_What to do_
Counting the line with "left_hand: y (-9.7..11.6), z" as the last one, copy out the lines of the data exactly from the first onward.

_Supplied material_
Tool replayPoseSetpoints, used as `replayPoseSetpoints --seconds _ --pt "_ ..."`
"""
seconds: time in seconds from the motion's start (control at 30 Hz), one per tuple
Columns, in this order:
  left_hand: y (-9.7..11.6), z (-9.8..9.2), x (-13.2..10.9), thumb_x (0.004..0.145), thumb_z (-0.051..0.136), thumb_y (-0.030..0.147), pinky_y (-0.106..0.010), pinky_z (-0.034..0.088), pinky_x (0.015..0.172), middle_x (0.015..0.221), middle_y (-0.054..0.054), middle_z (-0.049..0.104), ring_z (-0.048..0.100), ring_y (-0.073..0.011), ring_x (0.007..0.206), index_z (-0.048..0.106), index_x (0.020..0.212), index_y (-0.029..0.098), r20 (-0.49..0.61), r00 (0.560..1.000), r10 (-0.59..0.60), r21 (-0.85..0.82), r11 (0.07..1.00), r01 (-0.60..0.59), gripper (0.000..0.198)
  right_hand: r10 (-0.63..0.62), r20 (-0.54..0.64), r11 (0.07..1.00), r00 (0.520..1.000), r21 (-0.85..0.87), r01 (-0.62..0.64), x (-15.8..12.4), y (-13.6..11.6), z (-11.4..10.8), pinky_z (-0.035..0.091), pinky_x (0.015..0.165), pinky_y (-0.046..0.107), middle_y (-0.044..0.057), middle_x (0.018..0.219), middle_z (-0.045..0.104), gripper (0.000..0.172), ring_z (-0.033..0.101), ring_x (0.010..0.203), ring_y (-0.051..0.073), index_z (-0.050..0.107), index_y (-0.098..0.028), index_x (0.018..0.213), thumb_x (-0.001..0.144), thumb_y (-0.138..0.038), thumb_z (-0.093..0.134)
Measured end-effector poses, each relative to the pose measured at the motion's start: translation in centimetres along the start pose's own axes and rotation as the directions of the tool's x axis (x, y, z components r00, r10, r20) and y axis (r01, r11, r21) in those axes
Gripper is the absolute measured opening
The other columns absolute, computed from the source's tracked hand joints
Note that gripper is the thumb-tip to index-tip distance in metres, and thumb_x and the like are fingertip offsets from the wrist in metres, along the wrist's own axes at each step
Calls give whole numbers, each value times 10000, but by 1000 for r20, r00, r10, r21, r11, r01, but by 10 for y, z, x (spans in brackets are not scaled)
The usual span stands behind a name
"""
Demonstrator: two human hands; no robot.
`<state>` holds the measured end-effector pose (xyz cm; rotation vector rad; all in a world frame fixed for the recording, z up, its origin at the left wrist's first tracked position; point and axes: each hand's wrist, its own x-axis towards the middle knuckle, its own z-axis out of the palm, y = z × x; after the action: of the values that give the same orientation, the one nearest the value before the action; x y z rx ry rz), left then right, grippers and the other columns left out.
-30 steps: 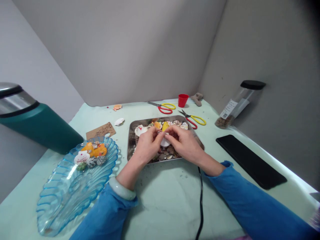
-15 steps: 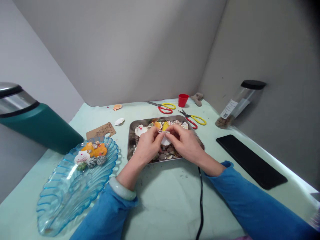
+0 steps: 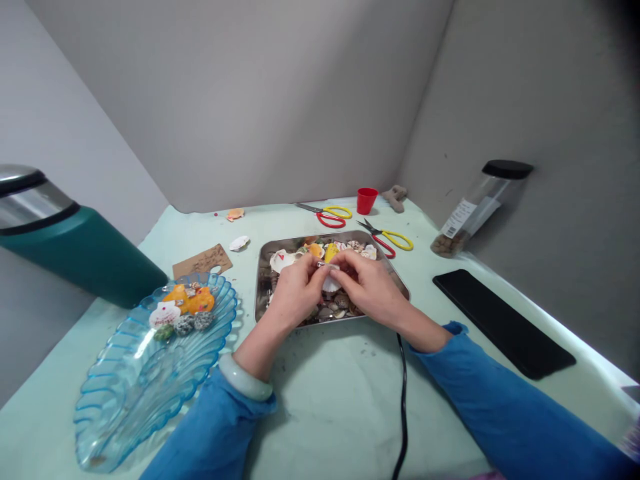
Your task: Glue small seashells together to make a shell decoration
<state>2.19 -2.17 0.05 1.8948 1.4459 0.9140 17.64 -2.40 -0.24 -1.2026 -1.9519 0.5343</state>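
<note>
White shell (image 3: 331,285) is up in the fingers, over the metal tray (image 3: 259,287). Left hand (image 3: 295,290) and right hand (image 3: 371,285) both pinch tight there, thumbs and first fingers close together. Something tiny and shiny shows at the fingertips, too small to tell what it is.

Work on this shell looks partway along, I think, because it is in the fingers and not put down. Lots more shells lie in the tray. On the blue dish (image 3: 125,400) sit orange pieces (image 3: 200,300) and grey speckled balls (image 3: 203,321). I cannot tell if those are done, so how much is left is hard to say.

The arms come in from the two bottom corners and meet in the middle, like a pointy roof. The backs of the hands face up, and the wrists are well apart. I cannot tell if the right hand touches the tray's edge.
</note>
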Motion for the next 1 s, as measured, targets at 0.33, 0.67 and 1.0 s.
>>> replayPoseSetpoints --seconds 0.33,0.67,1.0 --pt "2 -2 0 845 456 368 -223 380 538 513 35 565 539 -116 490 541 807 194 -50 998 -29 31 999 31 198 15 -15 1000 1000 15 -15 -1 0 0 410 677 258 10 828 650 129 586 743 143 572 -194 940 863 -261 492" --pt "0 0 0 824 481 415 -209 386 491 610 26 610 561 -105 465 569 872 201 -25 999 -30 -8 1000 30 236 -4 -6 1000 1000 19 4 2 -1 1 405 668 242 2 810 657 105 588 736 131 580 -189 884 867 -220 480" --pt "0 -1 1 835 467 382 -200 390 496 549 40 574 549 -99 451 571 845 204 -67 997 -36 4 999 37 207 4 -48 1000 999 1 -4 0 -1 0 398 634 224 -19 763 650 82 576 667 111 573 -194 847 858 -227 499"
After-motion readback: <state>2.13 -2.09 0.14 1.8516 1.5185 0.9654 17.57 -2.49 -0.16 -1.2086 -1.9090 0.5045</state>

_Task solution_
Tool replayPoseSetpoints, used as `replayPoseSetpoints --seconds _ --pt "_ ..."`
"""
seconds: time in seconds from the motion's start (control at 30 Hz), one per tuple
Columns, in this order:
  left_hand: y (-9.7..11.6), z (-9.8..9.2), x (-13.2..10.9), thumb_x (0.004..0.145), thumb_z (-0.051..0.136), thumb_y (-0.030..0.147), pinky_y (-0.106..0.010), pinky_z (-0.034..0.088), pinky_x (0.015..0.172), middle_x (0.015..0.221), middle_y (-0.054..0.054), middle_z (-0.049..0.104), ring_z (-0.048..0.100), ring_y (-0.073..0.011), ring_x (0.007..0.206), index_z (-0.048..0.106), index_x (0.020..0.212), index_y (-0.029..0.098), r20 (-0.49..0.61), r00 (0.560..1.000), r10 (-0.59..0.60), r21 (-0.85..0.82), r11 (0.07..1.00), r01 (-0.60..0.59), gripper (0.000..0.198)

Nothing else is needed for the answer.